Tom Evslin: Vermont Should be Investigating Itself

Tom Evslin: Vermont Should be Investigating Itself

EB-5 Visa, EB5 Visa, EB-5 Investment

Our brand is becoming “non-sustainable”.

Tiny Vermont has the distinction of biggest EB-5 scandal in the country. EB-5 is a program which grants US residency to foreigners who invest in certified job-creating projects. Jay Peak Resort was built out with EB-5 funds. The same group which developed Jay also raised EB-5 funds for a biomanufacturing plant in Newport, VT, which is now a hole in the ground (really!) with no apparent prospects.

The government of the State of Vermont is impeding investigation of its own involvement in this scandal by withholding key documents and asserting immunity from lawsuits.
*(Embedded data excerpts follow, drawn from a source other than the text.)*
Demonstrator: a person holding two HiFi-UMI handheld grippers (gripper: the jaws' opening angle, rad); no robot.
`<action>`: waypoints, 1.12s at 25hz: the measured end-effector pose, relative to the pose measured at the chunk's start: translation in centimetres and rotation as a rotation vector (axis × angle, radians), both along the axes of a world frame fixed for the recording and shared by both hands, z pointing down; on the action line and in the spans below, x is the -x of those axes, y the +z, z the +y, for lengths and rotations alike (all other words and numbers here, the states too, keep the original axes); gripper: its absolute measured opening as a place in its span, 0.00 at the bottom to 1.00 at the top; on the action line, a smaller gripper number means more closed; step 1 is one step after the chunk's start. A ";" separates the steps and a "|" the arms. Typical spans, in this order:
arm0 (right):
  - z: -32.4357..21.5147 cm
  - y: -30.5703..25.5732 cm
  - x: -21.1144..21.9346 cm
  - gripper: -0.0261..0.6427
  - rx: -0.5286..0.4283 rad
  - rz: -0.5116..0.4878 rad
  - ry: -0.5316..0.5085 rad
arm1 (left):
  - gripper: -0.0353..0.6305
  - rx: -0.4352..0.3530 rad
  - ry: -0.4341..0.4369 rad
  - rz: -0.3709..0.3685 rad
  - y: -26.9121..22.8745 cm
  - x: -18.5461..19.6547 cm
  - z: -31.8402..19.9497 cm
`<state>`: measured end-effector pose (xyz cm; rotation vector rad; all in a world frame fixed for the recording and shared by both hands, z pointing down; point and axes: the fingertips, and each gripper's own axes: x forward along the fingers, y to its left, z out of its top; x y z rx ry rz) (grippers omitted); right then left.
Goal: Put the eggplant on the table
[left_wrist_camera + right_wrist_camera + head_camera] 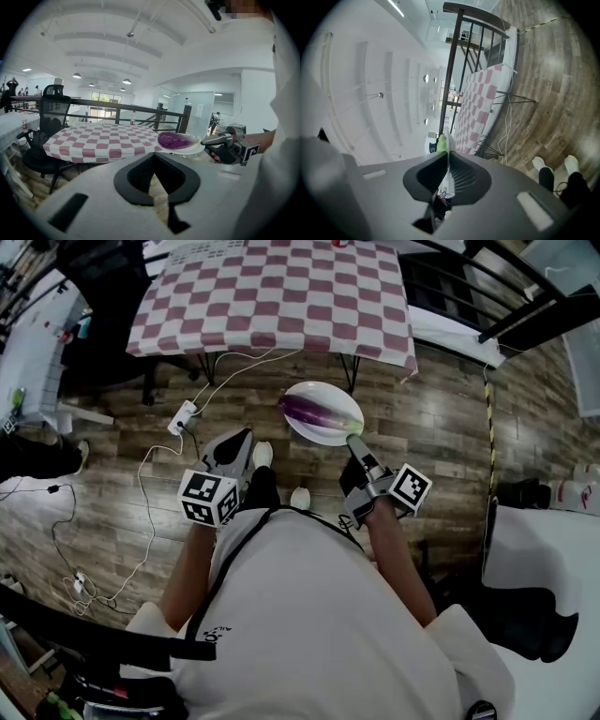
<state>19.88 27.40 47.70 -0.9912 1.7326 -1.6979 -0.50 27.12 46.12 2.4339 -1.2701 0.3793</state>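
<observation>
A purple eggplant (307, 410) with a green stem end lies on a white plate (330, 427) held in the air over the wooden floor. My right gripper (355, 441) is shut on the plate's near rim. In the right gripper view that rim (448, 161) runs edge-on between the jaws, and the green stem (441, 143) shows past it. The left gripper view has the eggplant (174, 139) on the plate (196, 145), short of the table with the red-and-white checked cloth (272, 292). My left gripper (238, 442) hangs beside it to the left, shut and empty.
A white power strip (183, 416) and cables lie on the floor left of my feet. A black office chair (47, 123) stands at the table's left end, with a dark railing (117, 108) behind the table. A white surface (548, 554) lies at the right.
</observation>
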 end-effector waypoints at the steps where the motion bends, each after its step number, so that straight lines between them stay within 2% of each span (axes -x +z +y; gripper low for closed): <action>1: -0.2 0.1 0.1 0.08 0.001 0.002 0.002 | 0.06 0.001 0.002 0.000 0.1 0.1 -0.3; 28: -14.6 -1.5 6.3 0.08 -0.002 -0.004 0.048 | 0.06 0.000 0.066 0.003 -0.6 5.7 -16.3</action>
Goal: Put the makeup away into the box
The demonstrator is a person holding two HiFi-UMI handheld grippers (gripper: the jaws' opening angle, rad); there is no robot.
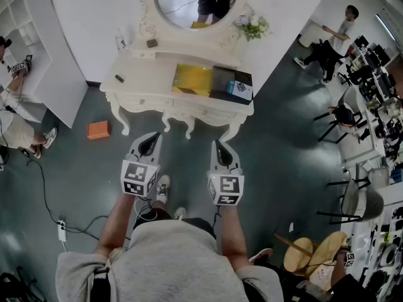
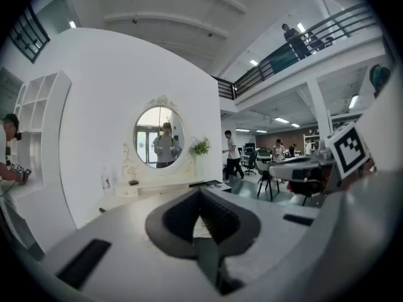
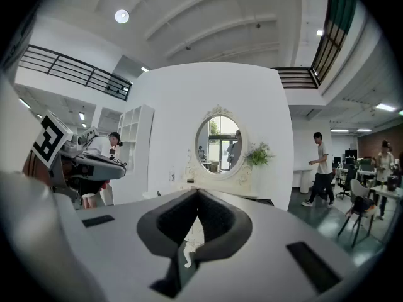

The Vermont Legislature has yet to investigate this massive scandal and the State’s role in it.

According to VTDigger, which has done Vermont a great service by relentless coverage of this scandal:

“In April 2016, the Securities and Exchange Commission charged [Ariel] Quiros [former owner of Jay Peak] and [Bill] Stenger [former President and CEO of Jay Peak] with 52 counts of securities fraud and with misusing $200 million in immigrant investor funds through the EB-5 visa program, which grants permanent residency to foreigners who invest $500,000 or more in U.S. businesses and create at least 10 full-time jobs. In all, 836 investors from 74 countries were allegedly defrauded by the developers…[Stenger has since reached a settlement with the SEC]

“Many of the investors blame the Vermont EB-5 Regional Center, an arm of state government that was charged with monitoring the EB-5 program in Vermont, for not properly overseeing the Jay Peak projects. Top state politicians, including Gov. Peter Shumlin, U.S. Sen. Patrick Leahy, U.S. Rep. Peter Welch and Gov. Jim Douglas all promoted the developments to investors overseas on behalf of Stenger and Quiros.”

Last month the U.S. Citizenship and Immigration Service, which oversees the EB-5 program for the feds, wrote to Vermont that it is planning to terminate the State’s authorization to oversee the program saying “the Regional Center’s failure to provide adequate oversight and monitoring of its projects allowed the alleged malfeasance by Quiros and Stenger to occur and jeopardize the Regional Center’s ability to promote economic growth within EB-5 program requirements, as well as the EB-5 investors’ investments.”

Some investors have sued the State and former officials for their lack of oversight and active promotion of the projects. According to VTDigger:

“Megan Shafritz, the lead lawyer for the state, has said Vermont officials have ‘absolute immunity’ in the case, which protects them ‘from the burdens of discovery and litigation generally.’

“Shafritz has urged the court to block the release of documents and the deposition of a key witness in the investors’ case until after the court has ruled on a motion to dismiss, which the attorney general’s office has yet to file.”

The former officials and the State are being defended by the attorney general’s office, which is the State’s internal law firm and usually defends actions against the State; the accused officials are certainly entitled to a defense. However, if the AG’s office’s role is defense and protecting the State, then who represents the citizens of the State if officials are guilty of wrongdoing? Are we totally dependent on the feds and/or private lawsuits to protect us against state government malfeasance?

In the federal government there is a recognized problem with the Justice Department headed by the attorney general, who is a presidential appointee, investigating the president; that’s why we have special prosecutors. But in Vermont the AG is elected independently. Do we still need a special prosecutor because the AG’s office needs to defend instead of investigate and prosecute state officials? Hard to believe but, if so, we should appoint one to look at the state’s role in this fiasco!

Meanwhile where is the legislature on this? Where’s the investigative committee? Don’t we want to know whether the feds are right in calling us incompetent or worse? Don’t we want to know how our brand got tarnished by the biggest EB-5 scandal in the country? Complacency will lead to disaster.